Love never fails. But where there are prophecies, they will cease; where there are tongues, they will be stilled; where there is knowledge, it will pass away. For we know only in part, and we prophesy only in part, but when completeness comes, what is in part disappears.
When I was a child, I talked like a child, I thought like a child, I reasoned like a child. When I became an adult, I put the ways of childhood behind me. For now, we see only a reflection as in a mirror; then we shall see face to face. Now I know in part; then I shall know fully, even as I am fully known.
And now these three remain: faith, hope, and love. But the greatest of these is love.
Beautiful sentiment, right? I particularly like when completeness comes, what is in part disappears. It hits different, as the kids say.
The passage is from Paul the Apostle’s First Epistle to the Corinthians. And, after the Texas State Board of Education voted 9-5-1 to approve its new English literature curriculum, it will soon be—shiver me timbers!—required reading for every senior at every public high school in the Lone Star State.

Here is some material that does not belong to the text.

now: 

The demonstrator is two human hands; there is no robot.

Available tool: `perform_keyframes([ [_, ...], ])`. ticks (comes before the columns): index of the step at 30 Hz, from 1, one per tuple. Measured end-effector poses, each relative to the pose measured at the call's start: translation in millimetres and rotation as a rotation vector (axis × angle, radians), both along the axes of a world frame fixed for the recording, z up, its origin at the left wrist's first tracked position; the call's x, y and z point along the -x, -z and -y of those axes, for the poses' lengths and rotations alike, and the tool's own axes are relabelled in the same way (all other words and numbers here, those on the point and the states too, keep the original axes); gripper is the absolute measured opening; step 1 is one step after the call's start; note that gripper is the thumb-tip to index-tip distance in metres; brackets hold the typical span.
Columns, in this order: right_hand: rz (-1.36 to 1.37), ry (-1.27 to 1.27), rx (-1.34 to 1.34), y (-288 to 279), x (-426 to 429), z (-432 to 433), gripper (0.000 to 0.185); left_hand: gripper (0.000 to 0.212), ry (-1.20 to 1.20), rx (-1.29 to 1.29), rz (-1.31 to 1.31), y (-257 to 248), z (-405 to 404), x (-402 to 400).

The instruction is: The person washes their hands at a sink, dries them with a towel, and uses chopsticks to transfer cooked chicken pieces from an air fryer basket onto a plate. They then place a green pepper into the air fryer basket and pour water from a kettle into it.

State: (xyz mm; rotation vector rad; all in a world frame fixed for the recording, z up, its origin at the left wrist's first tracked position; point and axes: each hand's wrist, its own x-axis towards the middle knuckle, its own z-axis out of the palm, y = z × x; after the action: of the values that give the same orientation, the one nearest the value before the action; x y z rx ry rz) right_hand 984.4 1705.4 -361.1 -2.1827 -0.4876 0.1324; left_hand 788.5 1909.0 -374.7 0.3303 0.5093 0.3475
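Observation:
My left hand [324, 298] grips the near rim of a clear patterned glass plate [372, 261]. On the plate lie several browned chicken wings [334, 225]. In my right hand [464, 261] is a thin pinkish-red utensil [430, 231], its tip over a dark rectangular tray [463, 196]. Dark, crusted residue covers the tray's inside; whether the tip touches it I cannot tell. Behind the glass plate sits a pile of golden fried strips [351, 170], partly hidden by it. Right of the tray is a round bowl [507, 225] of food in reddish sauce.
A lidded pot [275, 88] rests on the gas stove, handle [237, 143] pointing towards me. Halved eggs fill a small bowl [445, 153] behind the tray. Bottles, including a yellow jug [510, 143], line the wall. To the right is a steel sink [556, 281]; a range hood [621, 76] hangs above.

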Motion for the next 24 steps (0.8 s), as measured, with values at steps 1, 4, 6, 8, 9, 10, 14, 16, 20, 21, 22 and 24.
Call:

There are, for sure, plenty of reasons not to like the BOE decision. Is the Board trying to foist Christianity upon unsuspecting students in Texas? That may well be an ulterior motive. Is this a power grab, a brazen attempt to weld Church and State together? This being Texas, probably yes. Is it fair to mandate passages from the Hebrew Bible and the New Testament, but not the Quran, or other religious texts? I’ll let Annie Laurie Gaylor, president of the Freedom From Religion Foundation, take that question: “Texas is telling millions of children that one religion deserves the government’s seal of approval, while everyone else is an afterthought,” she told the Houston Chronicle. “That’s government-sponsored religious favoritism—and the First Amendment strictly forbids it.”
Those are all valid arguments. But they are arguments about politics, not about education—and certainly not about literature.
Ay, there’s the rub: while critics of the BOE’s decision are correct that certain titles in the new curriculum have no place in an English lit class—more on that shortly—the Bible passages are not what needs to go. On the contrary, the Bible passages are essential reading.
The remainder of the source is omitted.